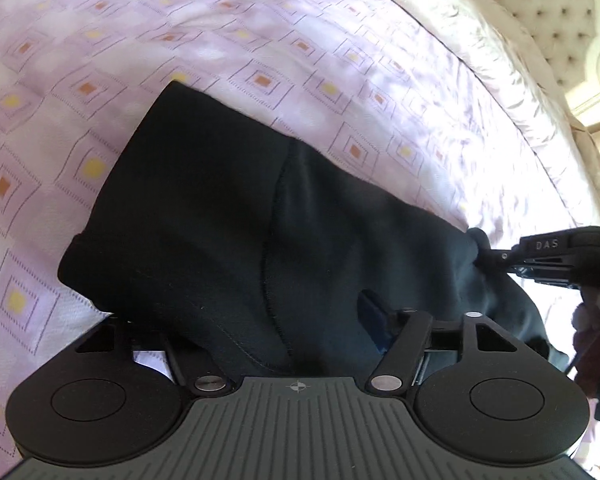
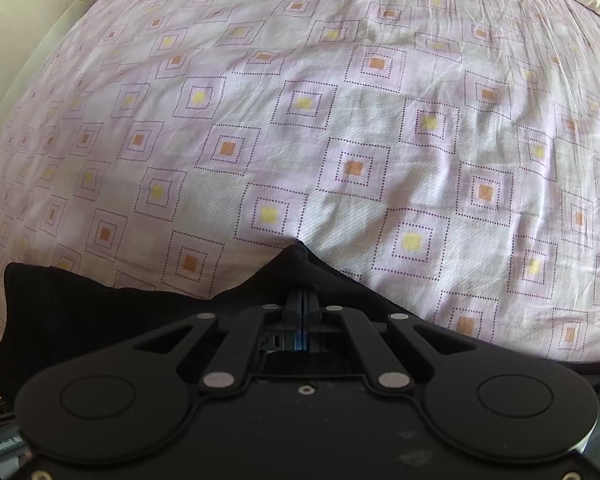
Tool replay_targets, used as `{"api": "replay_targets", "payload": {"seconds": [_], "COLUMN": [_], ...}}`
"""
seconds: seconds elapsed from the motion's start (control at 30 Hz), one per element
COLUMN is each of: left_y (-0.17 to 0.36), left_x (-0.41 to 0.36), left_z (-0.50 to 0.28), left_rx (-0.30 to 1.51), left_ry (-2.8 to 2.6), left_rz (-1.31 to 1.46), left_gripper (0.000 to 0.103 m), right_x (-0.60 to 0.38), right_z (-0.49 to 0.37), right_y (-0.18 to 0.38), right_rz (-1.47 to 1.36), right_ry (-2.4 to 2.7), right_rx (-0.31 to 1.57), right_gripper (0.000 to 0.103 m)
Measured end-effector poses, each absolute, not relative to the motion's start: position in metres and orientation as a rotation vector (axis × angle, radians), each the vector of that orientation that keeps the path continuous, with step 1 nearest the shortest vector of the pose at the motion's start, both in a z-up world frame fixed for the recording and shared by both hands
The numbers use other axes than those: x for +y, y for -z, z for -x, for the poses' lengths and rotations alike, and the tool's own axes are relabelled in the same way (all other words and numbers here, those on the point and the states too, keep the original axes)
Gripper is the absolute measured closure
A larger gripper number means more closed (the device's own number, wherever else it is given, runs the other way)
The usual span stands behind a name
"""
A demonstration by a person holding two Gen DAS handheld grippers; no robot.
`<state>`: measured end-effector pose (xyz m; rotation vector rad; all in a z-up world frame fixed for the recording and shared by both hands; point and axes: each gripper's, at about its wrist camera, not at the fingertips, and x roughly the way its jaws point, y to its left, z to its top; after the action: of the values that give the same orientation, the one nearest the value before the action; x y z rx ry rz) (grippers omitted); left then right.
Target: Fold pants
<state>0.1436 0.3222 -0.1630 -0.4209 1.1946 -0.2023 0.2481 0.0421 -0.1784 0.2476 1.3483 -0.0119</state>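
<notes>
- Black knit pants (image 1: 220,216), soft heavy fabric, lie partly on the lilac bedsheet w/ dotted squares and yellow/orange centres (image 2: 340,120); near portion is lifted off the bed toward both tools.
- Right gripper (image 2: 302,276): fingers pressed together, pinching a peak of the black cloth. Fabric tents up to a point over the tips, so I read the grip as firm. In left wrist view the same tool comes in from the right edge, tips buried in a bunched corner of the pants.
- Left gripper (image 1: 284,320): cloth drapes over the fingers and hides the tips. Linkage sits fairly wide, but can't tell if it's clamped on the fabric or only under it.
- Why held so, my guess: two corners of one edge taken apart from each other, keeps that edge taut so it can be carried over the rest as a fold.
- Vertical seam runs down the middle of the hanging part; far end lies flat on the sheet.
- Cream satin quilted bedcover (image 1: 480,52) along the far edge, tufted headboard (image 1: 540,4) beyond. Not involved.
- Fold looks mid-way, not laid down yet.
</notes>
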Motion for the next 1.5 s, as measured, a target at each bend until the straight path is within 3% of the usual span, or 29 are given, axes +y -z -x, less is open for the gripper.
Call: {"api": "replay_targets", "payload": {"seconds": [0.03,0.07,0.13,0.3,0.77,1.17,1.33,1.5], "left_y": [0.163,0.163,0.162,0.135,0.071,0.014,0.020,0.068], "left_x": [0.325,0.331,0.339,0.326,0.269,0.175,0.095,0.017], "left_z": [-0.143,-0.143,-0.143,-0.132,-0.115,-0.075,-0.057,-0.048], "left_rx": [1.189,1.187,1.170,1.066,0.837,0.686,0.690,0.821], "left_ry": [0.179,0.158,0.178,0.293,0.534,0.698,0.824,0.887], "left_rz": [0.433,0.456,0.508,0.344,0.143,0.062,0.031,-0.024], "left_gripper": [0.076,0.083,0.087,0.088,0.090,0.090,0.090,0.090], "right_x": [0.042,0.042,0.044,0.061,0.074,0.000,-0.061,-0.139], "right_z": [-0.246,-0.242,-0.230,-0.183,-0.107,-0.101,-0.069,-0.029], "right_y": [0.176,0.172,0.161,0.141,0.170,0.130,0.121,0.113], "right_rz": [-0.252,-0.256,-0.260,-0.274,-0.411,-0.548,-0.620,-0.667], "right_ry": [0.013,0.017,0.017,-0.052,0.026,0.013,0.080,0.200], "right_rx": [1.341,1.330,1.302,1.270,1.382,1.203,1.166,1.142], "right_gripper": [0.098,0.095,0.093,0.093,0.093,0.093,0.092,0.092]}}
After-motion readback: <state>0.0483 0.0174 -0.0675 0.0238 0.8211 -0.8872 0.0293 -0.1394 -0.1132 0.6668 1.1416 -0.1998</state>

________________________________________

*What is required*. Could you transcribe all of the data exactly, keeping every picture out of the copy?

*Result below*.
Tool replay_targets, used as `{"api": "replay_targets", "payload": {"seconds": [_], "COLUMN": [_], ...}}`
"""
seconds: seconds elapsed from the motion's start (control at 30 Hz), one per element
COLUMN is each of: left_y (-0.17 to 0.36), left_x (-0.41 to 0.36), left_z (-0.50 to 0.28), left_rx (-0.30 to 1.51), left_ry (-2.8 to 2.6), left_rz (-1.31 to 1.46), left_gripper (0.000 to 0.103 m), right_x (-0.60 to 0.38), right_z (-0.49 to 0.37), right_y (-0.18 to 0.38), right_rz (-1.47 to 1.36), right_ry (-2.4 to 2.7), right_rx (-0.31 to 1.57), right_gripper (0.000 to 0.103 m)
Measured end-effector poses, each absolute, not relative to the motion's start: position in metres and orientation as a rotation vector (axis × angle, radians), each the vector of that orientation that keeps the path continuous, with step 1 nearest the shortest vector of the pose at the motion's start, both in a z-up world frame fixed for the recording and shared by both hands
The numbers use other axes than those: x for +y, y for -z, z for -x, for the poses' lengths and rotations alike, and the tool's own axes are relabelled in the same way (all other words and numbers here, those on the point and the states too, keep the original axes)
Gripper is the absolute measured closure
A larger gripper number means more closed (the device's own number, wherever else it is given, runs the other way)
The usual span stands behind a name
"""
A demonstration by a person holding two Gen DAS handheld grippers; no robot.
`<state>`: measured end-effector pose (xyz m; rotation vector rad; all in a z-up world frame fixed for the recording and shared by both hands; point and axes: each gripper's, at about its wrist camera, not at the fingertips, and x roughly the way its jaws point, y to its left, z to its top; after the action: of the values that give the same orientation, the one nearest the value before the action; x y z rx ry rz) (grippers omitted); left then right.
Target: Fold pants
<state>0.1436 0.3222 -0.1630 -0.4209 1.1946 -0.2023 0.2481 0.0421 -0.1784 0.2476 1.3483 -0.0119</state>
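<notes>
- Black knit pants (image 1: 220,216), soft heavy fabric, lie partly on the lilac bedsheet w/ dotted squares and yellow/orange centres (image 2: 340,120); near portion is lifted off the bed toward both tools.
- Right gripper (image 2: 302,276): fingers pressed together, pinching a peak of the black cloth. Fabric tents up to a point over the tips, so I read the grip as firm. In left wrist view the same tool comes in from the right edge, tips buried in a bunched corner of the pants.
- Left gripper (image 1: 284,320): cloth drapes over the fingers and hides the tips. Linkage sits fairly wide, but can't tell if it's clamped on the fabric or only under it.
- Why held so, my guess: two corners of one edge taken apart from each other, keeps that edge taut so it can be carried over the rest as a fold.
- Vertical seam runs down the middle of the hanging part; far end lies flat on the sheet.
- Cream satin quilted bedcover (image 1: 480,52) along the far edge, tufted headboard (image 1: 540,4) beyond. Not involved.
- Fold looks mid-way, not laid down yet.
</notes>
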Motion for the next 1.5 s, as measured, a target at each bend until the straight path is within 3% of the usual span, or 29 are given, axes +y -z -x, less is open for the gripper.
Call: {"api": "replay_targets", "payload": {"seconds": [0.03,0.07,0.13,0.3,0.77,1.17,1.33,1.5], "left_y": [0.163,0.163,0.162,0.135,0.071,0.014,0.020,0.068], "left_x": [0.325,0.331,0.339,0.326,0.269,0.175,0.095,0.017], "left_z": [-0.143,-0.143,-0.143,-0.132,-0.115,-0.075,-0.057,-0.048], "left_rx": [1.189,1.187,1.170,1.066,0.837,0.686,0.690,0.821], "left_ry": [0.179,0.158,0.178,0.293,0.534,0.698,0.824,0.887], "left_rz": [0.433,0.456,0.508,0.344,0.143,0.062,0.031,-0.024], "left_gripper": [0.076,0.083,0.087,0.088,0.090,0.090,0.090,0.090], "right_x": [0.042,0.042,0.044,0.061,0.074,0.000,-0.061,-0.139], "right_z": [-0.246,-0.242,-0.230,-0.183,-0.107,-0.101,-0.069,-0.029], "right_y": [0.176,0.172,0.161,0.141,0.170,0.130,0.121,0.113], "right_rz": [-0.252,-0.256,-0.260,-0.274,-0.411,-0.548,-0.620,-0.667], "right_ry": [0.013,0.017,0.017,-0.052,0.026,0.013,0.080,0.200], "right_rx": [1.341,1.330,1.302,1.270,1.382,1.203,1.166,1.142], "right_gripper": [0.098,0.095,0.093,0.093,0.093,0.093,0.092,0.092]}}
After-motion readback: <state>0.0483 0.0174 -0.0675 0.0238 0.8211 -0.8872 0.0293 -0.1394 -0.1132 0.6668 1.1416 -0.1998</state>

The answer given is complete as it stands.